Uganda inaugurates first sugar industry stakeholders’ council
Government targets transparency, competitiveness, and value addition in multi-billion shilling sector
The government has inaugurated the first Uganda Sugar Industry Stakeholders’ Council, marking what officials described as a “historic milestone” in the regulation and modernisation of one of the country’s most economically significant industries.
The council’s establishment follows the amendment of the Sugar Act earlier this year, providing a statutory framework to streamline licensing, pricing, and dispute resolution in a sector that contributes 5pc to Uganda’s GDP, employs over 170,000 people, and generates UGX 500 billion in annual tax revenue.
Presiding over the inauguration, Hon. Francis Mwebesa, Minister for Trade, Industry and Cooperatives, said the council would play a central role in aligning Uganda’s sugar production with both domestic and export market needs, while safeguarding fairness among growers and millers.
“The Council has critical responsibilities in the development of the sugar industry, including promoting market access, facilitating equitable pricing, and mediating disputes,” Mwebesa noted. “It must exercise its powers judiciously and avoid monopolistic tendencies.”
The minister added that Cabinet had directed the Ministry to submit quarterly progress reports on the council’s performance, signaling tighter oversight and an intent to ensure the reforms produce measurable results.
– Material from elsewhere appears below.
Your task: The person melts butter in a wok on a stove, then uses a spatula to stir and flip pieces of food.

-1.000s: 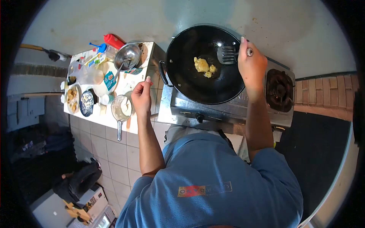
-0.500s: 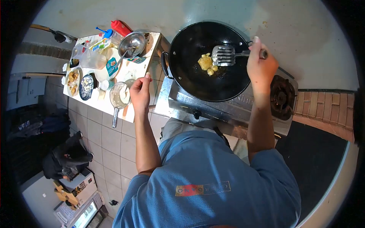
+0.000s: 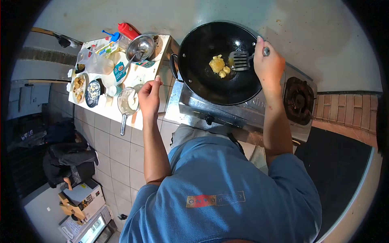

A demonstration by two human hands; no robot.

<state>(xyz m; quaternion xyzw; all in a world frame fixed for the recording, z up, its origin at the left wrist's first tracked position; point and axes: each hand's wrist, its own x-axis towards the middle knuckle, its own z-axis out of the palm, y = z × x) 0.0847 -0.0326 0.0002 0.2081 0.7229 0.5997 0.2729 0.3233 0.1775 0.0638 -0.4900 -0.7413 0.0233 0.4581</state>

Under the Sugar (Amendment) Act No. 6 of 2025, the Council will operate as a corporate body, with authority to review mill licensing, recommend investment approvals, develop a national sugar industry master plan, and represent Uganda in regional and international sugar trade forums.
It comprises 11 members, including representatives from the Ministries of Finance, Agriculture, and Industry; four from the out-growers’ associations; and three from sugar millers. The first council’s tenure will run for two years, after which new members will be appointed.
According to the Permanent Secretary, Ministry of Trade, Industry and Cooperatives, the establishment process involved wide consultation with both growers and millers before Cabinet approved the nominees on October 6, 2025.
Speaking at the same event, Hon. David Bahati, Minister of State for Industry, hailed the council’s inauguration as a sign of institutional maturity within Uganda’s industrial policy framework.
He revealed that Uganda’s sugar production now stands at 700,000 metric tons annually, with 450,000 tons consumed locally and 250,000 exported.
Bahati emphasized that the next phase of transformation lies in industrial sugar production, which would reduce imports by domestic manufacturers.
“The most important value addition ahead is in industrial sugar,” Bahati said. “This will not only strengthen linkages with manufacturing but also secure our balance of trade.”
He added that the sector’s achievements reflect the government’s broader “10-fold growth program”, which seeks to anchor industrialisation as a driver of sustained economic expansion.
Analysts have welcomed the creation of the Council as a potential stabiliser for an industry long plagued by disputes over zoning, pricing, and competition. Previous regulatory gaps had left the Ministry with limited authority to mediate conflicts between large sugar firms and independent cane growers.
By institutionalising representation and arbitration, the new framework could help defuse tensions while enhancing competitiveness and compliance with regional trade standards.
However, experts also caution that effectiveness will depend on how transparently the Council operates and whether political neutrality can be maintained. “Uganda’s sugar sector needs more data-driven governance and less lobbying,” one industry observer noted. “The Council’s independence will be the real test.”
For now, the inauguration symbolises renewed optimism. With statutory backing, Cabinet oversight, and clearer roles for all players, the Uganda Sugar Industry Stakeholders’ Council represents a structural shift — from ad hoc regulation toward institutional coordination — in a sector that remains vital to Uganda’s industrial and agricultural future.